And just like that (snaps her fingers), summer was over. We swam and played and traveled and built Lego worlds and ate ice cream and saw old friends. And we have sunny, freckled shoulders for souvenirs. Now it's time for early mornings and pencils and backpacks and school friends again. I'm ready. Maybe more than I should be?
This morning, as I drove the winding, country roads to Sam's school, we talked about the weather and the fog and he pointed out a tiny crack in the cloud cover where a bit of bright orange sun was breaking through. I, like all mothers probably do, explained how the sun is always there, behind the clouds, even when we can't see it. I told him what it was like to fly in a plane and how a plane can push through the clouds and make it to the other side where the sun is still shining and the sky is still blue. (And in true, four-year-old fashion, he asked if you could touch the sun once you were above the clouds. Um, no, son, you can't. And don't stare at it either.) So, I went on to tell Sam that the sun is 93 million miles away from the earth, which I'm pretty confident didn't really sink in. But then, even my 36-year old brain has a hard time comprehending 93 million miles.
We drove in quiet for a moment and then I told him how God put the sun exactly the right distance away from Earth so that it wouldn't be too hot or too cold for us to live here. And how, if the sun were any closer, close enough to touch per se, that we would all be toast. I'm not even sure Sam heard me. But, as that simplistic, partial explanation of our solar system came out of my mouth, I couldn't help but pause for a moment and let that fact sink in. And, I was reminded that there are no accidents, no coincidences and no random acts with God. He is always intentional.
A summer of fun and crazy little people and traveling and friends and pool time has left little time for reflection or quiet and I realize that as summer ends (as far as the school year is concerned, because it's still 92 degrees of summer up in here), I have been just about to sputter out emotionally and spiritually. Parenting small people from daybreak to late evening (and sometimes the middle of the night) leaves little time for things like introspection and heart thoughts or even just moments to breathe deep. It's more like a roller coaster ride that doesn't allow getting off or bathroom breaks or showers. And so, even though I miss my firstborn now that the school year has begun, I'm more than a little thankful for some quiet moments to pause and reflect and take deep breaths (at least until the baby wakes up...).

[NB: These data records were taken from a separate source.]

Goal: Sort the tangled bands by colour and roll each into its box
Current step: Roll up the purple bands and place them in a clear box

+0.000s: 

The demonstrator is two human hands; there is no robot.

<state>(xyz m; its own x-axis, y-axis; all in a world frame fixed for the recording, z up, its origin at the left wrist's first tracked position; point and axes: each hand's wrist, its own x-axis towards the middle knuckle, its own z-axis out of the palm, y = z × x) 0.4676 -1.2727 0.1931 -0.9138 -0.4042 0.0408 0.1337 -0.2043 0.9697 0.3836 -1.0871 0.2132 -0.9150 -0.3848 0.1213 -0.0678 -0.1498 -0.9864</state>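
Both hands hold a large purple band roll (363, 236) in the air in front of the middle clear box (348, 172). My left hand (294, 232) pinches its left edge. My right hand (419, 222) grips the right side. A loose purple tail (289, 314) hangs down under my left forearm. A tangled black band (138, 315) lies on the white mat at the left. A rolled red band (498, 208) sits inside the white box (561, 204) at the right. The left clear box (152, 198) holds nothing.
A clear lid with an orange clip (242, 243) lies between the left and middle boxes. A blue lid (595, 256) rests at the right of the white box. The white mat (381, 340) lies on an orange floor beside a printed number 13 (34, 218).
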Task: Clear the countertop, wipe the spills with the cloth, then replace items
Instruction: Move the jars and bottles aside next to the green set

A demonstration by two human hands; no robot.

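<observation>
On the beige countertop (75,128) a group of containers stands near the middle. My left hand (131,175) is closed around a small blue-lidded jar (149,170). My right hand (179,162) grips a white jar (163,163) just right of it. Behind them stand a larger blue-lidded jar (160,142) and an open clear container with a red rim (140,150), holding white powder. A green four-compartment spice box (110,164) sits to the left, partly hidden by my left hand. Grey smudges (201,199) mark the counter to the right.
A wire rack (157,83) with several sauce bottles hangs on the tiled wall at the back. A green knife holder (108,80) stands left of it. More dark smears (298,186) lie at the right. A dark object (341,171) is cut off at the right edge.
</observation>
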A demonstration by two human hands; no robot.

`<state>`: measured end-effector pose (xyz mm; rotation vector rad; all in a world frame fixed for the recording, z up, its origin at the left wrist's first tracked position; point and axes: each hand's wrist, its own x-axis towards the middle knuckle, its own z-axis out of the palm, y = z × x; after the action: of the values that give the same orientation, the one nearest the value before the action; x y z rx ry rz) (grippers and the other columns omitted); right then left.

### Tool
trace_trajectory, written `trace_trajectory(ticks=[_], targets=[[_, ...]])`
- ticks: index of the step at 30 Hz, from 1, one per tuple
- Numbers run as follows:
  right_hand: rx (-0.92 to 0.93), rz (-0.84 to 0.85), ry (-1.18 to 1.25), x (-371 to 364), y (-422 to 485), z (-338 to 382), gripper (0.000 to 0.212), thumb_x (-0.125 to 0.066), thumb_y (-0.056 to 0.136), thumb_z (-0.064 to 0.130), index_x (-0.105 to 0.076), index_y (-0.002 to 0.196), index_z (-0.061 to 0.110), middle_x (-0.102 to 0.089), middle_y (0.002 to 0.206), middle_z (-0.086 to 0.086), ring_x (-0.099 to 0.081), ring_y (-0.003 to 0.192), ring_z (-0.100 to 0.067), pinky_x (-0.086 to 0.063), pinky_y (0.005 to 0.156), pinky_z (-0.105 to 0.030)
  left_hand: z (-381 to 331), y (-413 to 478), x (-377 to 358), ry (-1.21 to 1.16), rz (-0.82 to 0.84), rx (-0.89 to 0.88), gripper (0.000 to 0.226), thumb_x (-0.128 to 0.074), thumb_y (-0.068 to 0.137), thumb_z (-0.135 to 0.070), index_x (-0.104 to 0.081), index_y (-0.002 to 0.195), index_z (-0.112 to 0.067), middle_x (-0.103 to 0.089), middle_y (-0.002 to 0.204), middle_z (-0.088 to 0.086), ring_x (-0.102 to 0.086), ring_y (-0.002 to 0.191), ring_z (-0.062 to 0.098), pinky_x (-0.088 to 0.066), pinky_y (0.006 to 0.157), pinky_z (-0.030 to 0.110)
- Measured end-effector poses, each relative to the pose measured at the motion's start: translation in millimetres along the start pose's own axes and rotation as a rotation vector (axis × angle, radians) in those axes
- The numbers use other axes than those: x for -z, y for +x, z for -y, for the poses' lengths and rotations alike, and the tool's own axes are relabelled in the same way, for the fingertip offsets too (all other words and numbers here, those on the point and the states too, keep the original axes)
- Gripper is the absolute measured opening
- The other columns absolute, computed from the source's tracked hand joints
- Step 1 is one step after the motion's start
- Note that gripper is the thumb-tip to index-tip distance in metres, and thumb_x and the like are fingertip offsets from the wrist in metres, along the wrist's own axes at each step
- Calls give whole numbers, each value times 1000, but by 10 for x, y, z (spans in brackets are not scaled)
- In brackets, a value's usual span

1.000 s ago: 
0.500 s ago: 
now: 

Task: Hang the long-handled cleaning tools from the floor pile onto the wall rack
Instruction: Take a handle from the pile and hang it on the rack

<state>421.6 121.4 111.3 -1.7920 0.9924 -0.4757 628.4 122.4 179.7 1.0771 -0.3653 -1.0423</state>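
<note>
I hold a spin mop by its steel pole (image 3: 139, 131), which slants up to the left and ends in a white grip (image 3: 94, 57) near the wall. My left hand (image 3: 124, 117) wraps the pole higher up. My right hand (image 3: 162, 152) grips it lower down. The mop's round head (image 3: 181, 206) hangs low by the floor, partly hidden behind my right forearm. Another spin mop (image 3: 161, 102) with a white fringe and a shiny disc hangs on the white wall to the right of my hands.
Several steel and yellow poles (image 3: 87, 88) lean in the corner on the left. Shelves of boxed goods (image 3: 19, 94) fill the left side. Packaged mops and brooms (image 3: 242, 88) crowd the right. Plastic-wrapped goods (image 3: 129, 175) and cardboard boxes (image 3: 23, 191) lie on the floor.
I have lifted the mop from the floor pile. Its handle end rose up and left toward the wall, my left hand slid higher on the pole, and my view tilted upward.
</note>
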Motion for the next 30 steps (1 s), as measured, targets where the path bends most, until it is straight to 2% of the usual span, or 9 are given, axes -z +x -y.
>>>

So often I lose a sense of what's outside of my house - the bigger narrative, the world that is happening outside of these rooms that I am raising children in, the sun that is just above those clouds that, on some days, feel so dark and heavy and foreboding. I forget that He is not far. And that He is working out details that I am unaware of, because He knows what is needed.
And so, this school year begins for me with a small reminder of His goodness on the car ride to school and the promise of more reminders to come.